Begging, in Rome, is as much a profession as praying and shop-keeping. Happy is he who is born stroppiato, with a withered limb, or to whom Fortune sends the present of a hideous accident or malady; it is a stock to set up trade upon. St. Vitus's dance is worth its hundreds of scudi annually; epileptic fits are also a prize; and a distorted leg and hare-lip have a considerable market value. Thenceforth the creature who has the luck to have them is absolved from labor. He stands or lies in the sun, or wanders through the Piazza, and sings his whining, lamentable strophe of," Signore, povero stroppiato, datemi qualche cosa per amor di Dio!"—and when the baiocco falls into his hat, like ripe fruit from the tree of the stranger, he chants the antistrophe, "Dio la benedica, la Madonna e tutti santi!"* No refusal but one does he recognize as final,—and that is given, not by word of mouth, but by elevating the fore-finger of the right hand, and slowly wagging it to and fro. When this finger goes up he resigns all hope, as those who pass the gate of the Inferno, replaces his hat and lapses into silence, or turns away to some new group of sunnyhaired foreigners. The recipe to avoid beggars is, to be black-haired, to wear a full beard, to smoke in the streets, speak only Italian, and shake the fore-finger of the right hand when besieged for charity. Let it not be supposed from this that the Romans give nothing to the beggars, but pass them by on the other side. This is quite a mistake. On the contrary, they give more than the foreigners; and the poorest class, out of their little, will always find something to drop into their hats for charity.
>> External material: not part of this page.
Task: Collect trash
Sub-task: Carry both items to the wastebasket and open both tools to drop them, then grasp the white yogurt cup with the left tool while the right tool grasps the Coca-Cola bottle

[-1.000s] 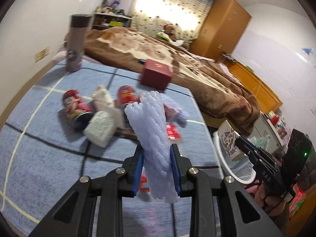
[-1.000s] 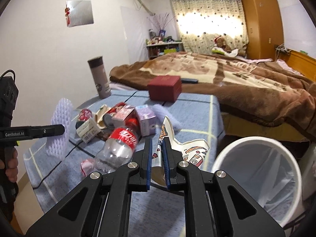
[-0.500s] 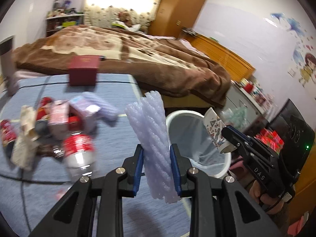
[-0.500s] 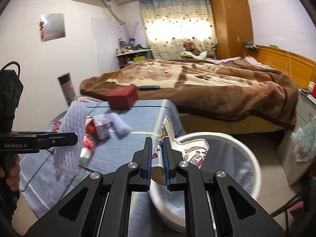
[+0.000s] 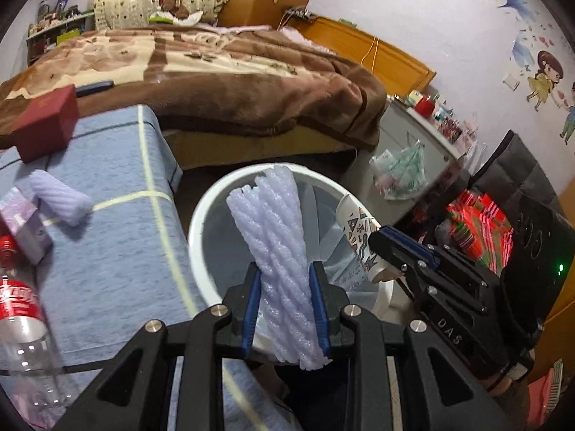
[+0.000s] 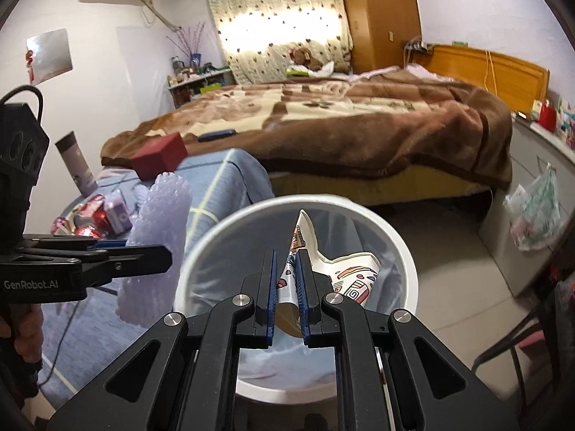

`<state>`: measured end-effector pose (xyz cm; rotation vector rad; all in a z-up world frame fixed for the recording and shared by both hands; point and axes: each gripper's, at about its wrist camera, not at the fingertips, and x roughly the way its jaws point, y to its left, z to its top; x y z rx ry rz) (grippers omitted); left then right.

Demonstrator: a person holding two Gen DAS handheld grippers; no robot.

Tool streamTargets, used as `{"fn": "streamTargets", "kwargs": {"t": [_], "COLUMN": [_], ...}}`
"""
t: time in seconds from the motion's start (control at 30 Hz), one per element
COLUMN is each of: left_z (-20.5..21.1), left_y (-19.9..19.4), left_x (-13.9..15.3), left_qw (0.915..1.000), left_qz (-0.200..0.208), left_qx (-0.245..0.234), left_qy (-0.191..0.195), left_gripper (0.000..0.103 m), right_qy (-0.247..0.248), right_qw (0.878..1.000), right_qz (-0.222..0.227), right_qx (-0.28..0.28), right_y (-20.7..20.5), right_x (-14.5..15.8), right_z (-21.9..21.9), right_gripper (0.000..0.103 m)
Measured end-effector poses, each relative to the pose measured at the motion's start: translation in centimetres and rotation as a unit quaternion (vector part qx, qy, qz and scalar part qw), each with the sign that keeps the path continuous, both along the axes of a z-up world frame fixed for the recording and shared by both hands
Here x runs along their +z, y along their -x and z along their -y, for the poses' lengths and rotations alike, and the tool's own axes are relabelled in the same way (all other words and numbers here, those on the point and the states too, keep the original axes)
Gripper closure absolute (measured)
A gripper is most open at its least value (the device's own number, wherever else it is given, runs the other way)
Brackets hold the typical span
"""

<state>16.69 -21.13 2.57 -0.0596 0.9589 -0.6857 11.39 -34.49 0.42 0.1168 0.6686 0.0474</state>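
At far left, remaining litter, including a clear plastic bottle (image 5: 21, 327), lay on the blue-covered table (image 5: 118, 251). The left gripper (image 5: 284, 298) was clamped on a lilac foam net sleeve (image 5: 276, 237), held above the white bin (image 5: 201, 215); judged light, soft and springy, best pinched mid-length. To its right, the right gripper (image 6: 287, 287) pinched a crushed paper cup (image 6: 345, 280) by its flattened wall over the bin: light, easily deformed.
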Motion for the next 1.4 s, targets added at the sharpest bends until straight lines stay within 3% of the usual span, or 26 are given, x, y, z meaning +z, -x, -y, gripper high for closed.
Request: {"fn": "streamTargets", "kwargs": {"t": [0.3, 0.37, 0.43, 0.47, 0.8, 0.9, 1.0, 1.13, 1.4], "left_z": [2.5, 2.7, 2.7, 2.6, 0.3, -1.0, -2.8, -5.3, -10.2], "left_y": [-1.4, -1.3, -1.3, -1.1, -0.6, -0.2, 0.3, 1.4, 3.0], "left_x": [-2.1, -2.5, -2.6, -2.6, -1.7, -1.4, -1.2, -0.8, -0.1], "left_qw": [0.9994, 0.9992, 0.9991, 0.9992, 0.9995, 0.9992, 0.9988, 0.9979, 0.9940], "left_qz": [-0.016, -0.018, -0.019, -0.017, -0.006, 0.001, 0.003, 0.018, 0.034], "left_qx": [-0.002, -0.005, -0.006, -0.006, 0.013, 0.026, 0.042, 0.060, 0.103], "left_qy": [-0.030, -0.035, -0.036, -0.037, -0.028, -0.029, -0.023, -0.017, -0.015], "left_gripper": [0.074, 0.068, 0.049, 0.047, 0.046, 0.046, 0.038, 0.037, 0.035], "right_qy": [-0.009, -0.004, 0.009, 0.010, 0.015, 0.008, 0.008, -0.005, -0.016], "right_qw": [1.000, 1.000, 0.999, 0.999, 0.999, 1.000, 1.000, 1.000, 1.000], "right_qz": [-0.022, -0.029, -0.031, -0.032, -0.020, -0.018, -0.010, -0.003, 0.006], "right_qx": [-0.004, -0.005, -0.012, -0.015, -0.024, -0.021, -0.022, -0.016, -0.006], "right_y": [-0.1, 0.0, 0.1, 0.1, 1.2, 1.4, 1.7, 2.2, 2.5], "right_x": [-1.4, -1.5, -1.5, -1.5, -0.7, -0.5, -0.2, 0.2, 0.8], "right_z": [1.7, 1.8, 1.7, 1.7, 1.2, 0.8, 0.1, -0.9, -3.7], "right_gripper": [0.092, 0.092, 0.090, 0.089, 0.084, 0.078, 0.070, 0.055, 0.046]}}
The ingenuity which the beggars sometimes display in asking for alms is often

*Signore, a poor cripple; give me something, for the love of God!"—" May God bless you, the Madonna, and all the saints!"

humoristic and satirical. Many a woman on the cold side of thirty is wheedled out of a baiocco by being addressed as Signorina. Many a half-suppressed exclamation of admiration, or a prefix of Bella, softens the hearts of those to whom compliments on their beauty come rarely. The other day, as I came out of the city gate of Siena, a ragged wretch, sitting, with one stump of a leg thrust obtrusively forward, in the dust of the road, called out, "Una buona passeggiata, Signorino mio!” (and this although my little girl, of thirteen years, accompanied me.) Seeing, however, that I was too old a bird for that chaff, he immediately added, “Ma prima pensi alla conservazione dell' anima sua. A great many baiocchi are also caught, from green travellers of the middle class, by the titles which are lavishly squandered by these poor fellows. Illustrissimo, Eccellenza, Altezza, will sometimes open the purse, when plain "Mosshoe" will not.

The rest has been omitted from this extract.